No plans to breed. Just an auxillary fish. Even though I do have a female.


> Tibs Posted Today, 02:38 AM
> Very nice betta, I'm a true betta lover myself, I just know that most bettas have lived quite a large portion of their lives by the time you purchase them.


Thanks Tibs, yes I've thought of that. But I'm pretty sure this is a pretty young fish. If not...who cares. It's a betta.









Thanks all.


----------



## BUBB$ (May 8, 2006)

looks like a nice viet betta... thoses guys are a mean SOB. i use to have plenty off them. now i got a all black plakat..


----------



## Tinkerbelle (Oct 14, 2004)

if you end up breeding and need advice, just PM me.... or check out the betta profile. I think just about everything I know/learned about breeding them is there.


----------



## SERRAPYGO (Feb 4, 2003)

Tinkerbelle said:


> if you end up breeding and need advice, just PM me.... or check out the betta profile. I think just about everything I know/learned about breeding them is there.










Sure will. Thanks Tinker!


----------



## JD7.62 (Apr 7, 2005)

HeHe I want to get a betta and try to breed it just so I can PM tinkerbelle!









Seriously how was getting a betta off of Ebay? There seems to be some kick ass bettas there for a good price but Im always skeptical. Tips?


----------



## SERRAPYGO (Feb 4, 2003)

JD7.62 said:


> HeHe I want to get a betta and try to breed it just so I can PM tinkerbelle!
> 
> 
> 
> ...


It was expensive ($25 just for next day shipping) but these guys seem to know what they're doing. Besides, shipping a betta is about as easy as fish shipping gets. I was gouged a little on the shipping charge, but the fish was only 5 bucks anyway. Read the seller's feedbacks though to make sure they've done it before.


----------



## Tinkerbelle (Oct 14, 2004)

http://www.aquabid.com/ is a FABULOUS place to find fancier Betta in all varieties (HM, crowntail, plakat, etc.) Prices vary from fish to fish, you do end up paying for quality there... for example this gorgeous mustardgas green pair: http://www.aquabid.com/cgi-bin/auction/auc...&1154917884 - $40 for the pair, but the male is flawless with beautiful proportions. or these two, http://www.aquabid.com/cgi-bin/auction/auc...&1154988611 , $45 for the pair but almost full bodied silvering on the male. I personally would get this pair if I was still in the game.

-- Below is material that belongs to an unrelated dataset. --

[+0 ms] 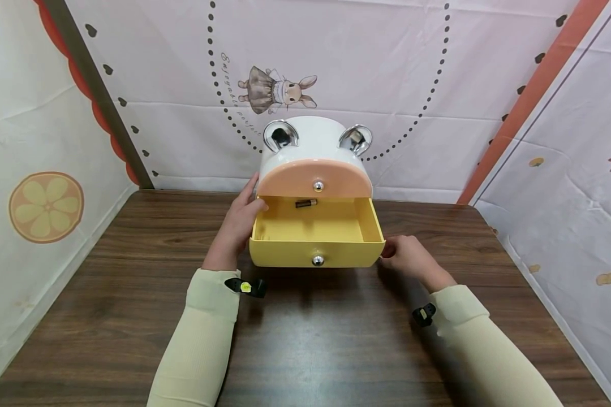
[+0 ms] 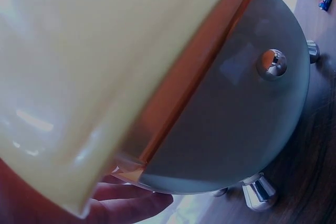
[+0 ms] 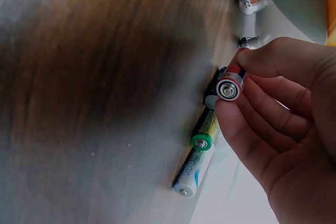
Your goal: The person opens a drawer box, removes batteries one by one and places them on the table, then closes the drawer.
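A small white cabinet (image 1: 318, 135) with chrome ears stands on the table, its yellow drawer (image 1: 317, 254) pulled out toward me. Inside that drawer lies a dark battery (image 1: 306, 203), near the back. My left hand (image 1: 237, 226) rests along the cabinet's left side, thumb at the front edge by the drawer; the left wrist view shows its fingertips (image 2: 160, 200) against the body. Beside the drawer's right corner, my right hand (image 1: 409, 259) pinches a red-ringed battery (image 3: 229, 88) between thumb and fingers. Below it are a green-ended battery (image 3: 203, 139) and a white battery (image 3: 189, 174).
Above the yellow drawer is a closed orange drawer (image 1: 290, 181). A grey-green drawer (image 2: 236, 98) with a round chrome knob (image 2: 272, 64) sits beneath, over chrome feet (image 2: 260, 192). Printed cloth (image 1: 361, 68) hangs behind the wooden table (image 1: 305, 339).
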`<state>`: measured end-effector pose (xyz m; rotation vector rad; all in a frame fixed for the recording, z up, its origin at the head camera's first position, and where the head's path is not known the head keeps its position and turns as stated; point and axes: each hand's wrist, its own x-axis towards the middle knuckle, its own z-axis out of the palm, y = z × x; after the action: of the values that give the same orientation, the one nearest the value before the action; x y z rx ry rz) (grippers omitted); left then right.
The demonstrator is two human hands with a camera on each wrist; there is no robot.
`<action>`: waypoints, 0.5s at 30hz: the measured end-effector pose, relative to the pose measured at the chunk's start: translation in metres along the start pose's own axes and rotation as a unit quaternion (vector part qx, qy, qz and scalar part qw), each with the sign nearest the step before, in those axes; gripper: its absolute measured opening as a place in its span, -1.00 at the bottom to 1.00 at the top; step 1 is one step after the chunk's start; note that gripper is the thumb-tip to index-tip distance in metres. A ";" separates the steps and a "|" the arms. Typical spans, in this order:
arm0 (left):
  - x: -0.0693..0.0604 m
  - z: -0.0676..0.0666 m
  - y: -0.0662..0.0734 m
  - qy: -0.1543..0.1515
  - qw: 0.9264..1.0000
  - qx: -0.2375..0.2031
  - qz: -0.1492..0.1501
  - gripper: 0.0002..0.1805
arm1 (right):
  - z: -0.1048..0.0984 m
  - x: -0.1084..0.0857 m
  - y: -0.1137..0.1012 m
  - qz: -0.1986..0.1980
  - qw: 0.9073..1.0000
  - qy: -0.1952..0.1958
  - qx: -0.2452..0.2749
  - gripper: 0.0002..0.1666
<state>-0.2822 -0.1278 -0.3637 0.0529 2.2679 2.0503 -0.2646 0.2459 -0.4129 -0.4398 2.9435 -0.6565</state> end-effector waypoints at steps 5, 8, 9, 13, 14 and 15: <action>-0.001 0.001 0.001 -0.001 1.000 0.003 0.001 -0.13 | 0.003 0.000 0.000 0.002 1.000 -0.005 -0.007 -0.85; -0.001 0.001 0.002 -0.002 1.000 0.004 0.003 -0.13 | 0.005 -0.001 0.001 0.010 1.000 -0.011 -0.008 -0.87; -0.002 0.001 0.002 -0.002 1.000 0.004 0.003 -0.13 | 0.005 -0.001 0.001 0.012 1.000 -0.013 -0.008 -0.87; -0.002 0.001 0.002 -0.002 1.000 0.003 0.000 -0.13 | 0.007 -0.001 0.002 0.015 1.000 -0.020 -0.008 -0.90; -0.002 0.001 0.002 -0.002 1.000 0.003 0.000 -0.13 | 0.007 -0.001 0.002 0.015 1.000 -0.021 -0.007 -0.91; -0.002 0.000 0.002 -0.001 1.000 0.004 -0.001 -0.14 | 0.007 0.000 0.002 0.015 1.000 -0.023 -0.006 -0.92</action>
<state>-0.2807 -0.1273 -0.3620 0.0533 2.2741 2.0394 -0.2636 0.2451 -0.4204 -0.4065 2.9073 -0.6165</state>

Best pickup I found on the site is this guy: http://www.aquabid.com/cgi-bin/auction/auc...&1155043171 Not a great fish, but for the price? Fabulous as a starter.


----------



## SERRAPYGO (Feb 4, 2003)

Tinkerbelle said:


> http://www.aquabid.com/ is a FABULOUS place to find fancier Betta in all varieties (HM, crowntail, plakat, etc.) Prices vary from fish to fish, you do end up paying for quality there... for example this gorgeous mustardgas green pair: http://www.aquabid.com/cgi-bin/auction/auc...&1154917884 - $40 for the pair, but the male is flawless with beautiful proportions. or these two, http://www.aquabid.com/cgi-bin/auction/auc...&1154988611 , $45 for the pair but almost full bodied silvering on the male. I personally would get this pair if I was still in the game.
> 
> Best pickup I found on the site is this guy: http://www.aquabid.com/cgi-bin/auction/auc...&1155043171 Not a great fish, but for the price? Fabulous as a starter.

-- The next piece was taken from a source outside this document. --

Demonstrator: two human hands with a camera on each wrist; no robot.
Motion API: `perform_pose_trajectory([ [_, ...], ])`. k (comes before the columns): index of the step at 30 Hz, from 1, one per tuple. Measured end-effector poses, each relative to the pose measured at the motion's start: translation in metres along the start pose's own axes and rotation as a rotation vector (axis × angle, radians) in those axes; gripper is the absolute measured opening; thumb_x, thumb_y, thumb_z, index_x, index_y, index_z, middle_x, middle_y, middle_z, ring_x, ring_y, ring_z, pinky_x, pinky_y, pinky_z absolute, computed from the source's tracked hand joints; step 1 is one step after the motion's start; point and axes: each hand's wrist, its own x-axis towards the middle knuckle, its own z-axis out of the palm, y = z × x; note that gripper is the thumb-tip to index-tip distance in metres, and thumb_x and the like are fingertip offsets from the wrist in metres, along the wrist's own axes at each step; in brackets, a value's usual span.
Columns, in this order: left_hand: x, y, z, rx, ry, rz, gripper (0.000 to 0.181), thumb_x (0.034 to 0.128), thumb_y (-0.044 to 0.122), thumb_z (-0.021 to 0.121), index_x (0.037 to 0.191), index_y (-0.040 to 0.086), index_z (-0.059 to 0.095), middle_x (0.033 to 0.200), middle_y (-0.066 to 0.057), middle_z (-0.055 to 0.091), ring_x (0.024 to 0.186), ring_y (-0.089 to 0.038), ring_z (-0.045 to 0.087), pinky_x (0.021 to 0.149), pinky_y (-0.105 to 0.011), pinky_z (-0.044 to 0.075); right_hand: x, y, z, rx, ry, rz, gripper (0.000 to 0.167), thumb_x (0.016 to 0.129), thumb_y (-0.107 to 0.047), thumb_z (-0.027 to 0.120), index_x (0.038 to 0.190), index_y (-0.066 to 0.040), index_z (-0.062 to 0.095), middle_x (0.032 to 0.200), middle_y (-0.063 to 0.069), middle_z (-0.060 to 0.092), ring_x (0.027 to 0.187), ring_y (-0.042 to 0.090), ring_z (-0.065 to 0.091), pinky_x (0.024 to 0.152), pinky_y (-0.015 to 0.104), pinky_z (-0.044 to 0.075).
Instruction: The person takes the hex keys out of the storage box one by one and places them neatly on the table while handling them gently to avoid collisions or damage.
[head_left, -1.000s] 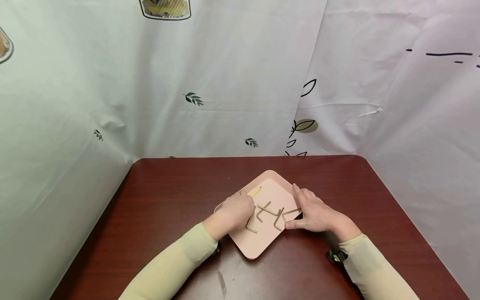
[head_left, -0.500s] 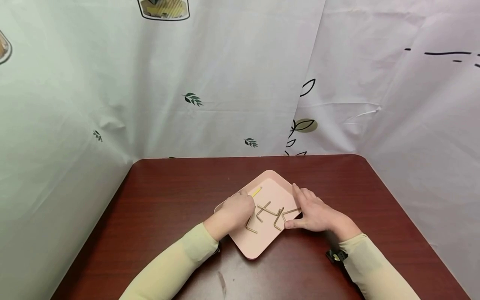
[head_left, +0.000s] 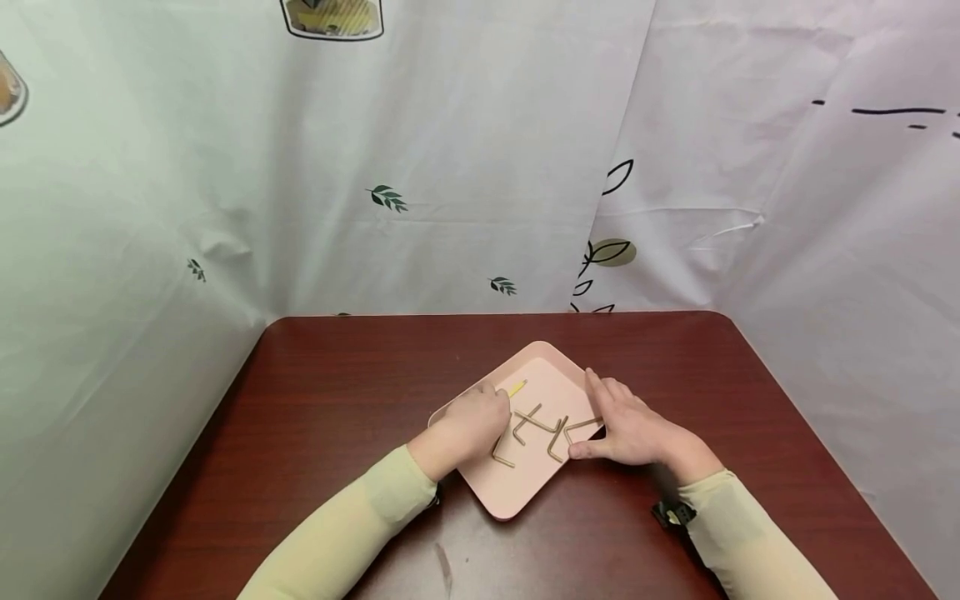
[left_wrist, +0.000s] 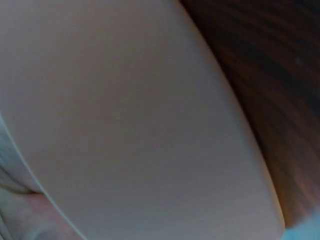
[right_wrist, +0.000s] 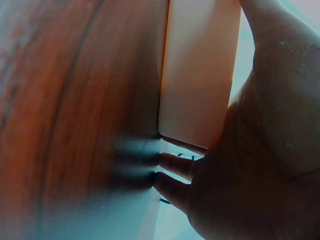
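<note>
A pink tray lies turned cornerwise on the table, with several bent brass-coloured rods inside. My left hand reaches over its left corner, fingers curled round a yellow stick whose end sticks out beyond them; the fingertips are hidden. My right hand holds the tray's right corner, thumb on the near side and fingers on the far side. In the right wrist view that hand lies against the tray's outer wall. The left wrist view shows mostly the tray's wall.
The dark red wooden table extends around the tray. Pale printed cloth hangs behind the table and along both sides. A dark wrist device is on the right wrist.
The visible end of the yellow stick has shifted slightly toward me and to the right, and less of it shows. Both hands, the tray and the rods look nearly unchanged.
</note>
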Motion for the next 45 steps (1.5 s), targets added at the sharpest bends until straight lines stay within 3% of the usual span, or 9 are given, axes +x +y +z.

Man, I got thrust into a whole world of bettas that I never knew existed. Gorgeous little buggers for sure! It's too bad they are not longer lived and at least one inch bigger by nature to really appreciate those colors. Thanks for the links TB!


----------



## Tinkerbelle (Oct 14, 2004)

Serrapygo said:


> http://www.aquabid.com/ is a FABULOUS place to find fancier Betta in all varieties (HM, crowntail, plakat, etc.) Prices vary from fish to fish, you do end up paying for quality there... for example this gorgeous mustardgas green pair: http://www.aquabid.com/cgi-bin/auction/auc...&1154917884 - $40 for the pair, but the male is flawless with beautiful proportions. or these two, http://www.aquabid.com/cgi-bin/auction/auc...&1154988611 , $45 for the pair but almost full bodied silvering on the male. I personally would get this pair if I was still in the game.
> 
> Best pickup I found on the site is this guy: http://www.aquabid.com/cgi-bin/auction/auc...&1155043171 Not a great fish, but for the price? Fabulous as a starter.


Man, I got thrust into a whole world of bettas that I never knew existed. Gorgeous little buggers for sure! It's too bad they are not longer lived and at least one inch bigger by nature to really appreciate those colors. Thanks for the links TB!








[/quote]

You can get larger ones, they're called giants. They mostly come in the plakat variety, and are rumored to get up to 4-5". They are more common now, but still somewhat rare and you may pay more for them.

Because you never know how old the petstore ones are (usually up to a year old already for those highly developed caudals), you never know how long they'll really last. I know breeders who have had betta live up to 4 or 5 years.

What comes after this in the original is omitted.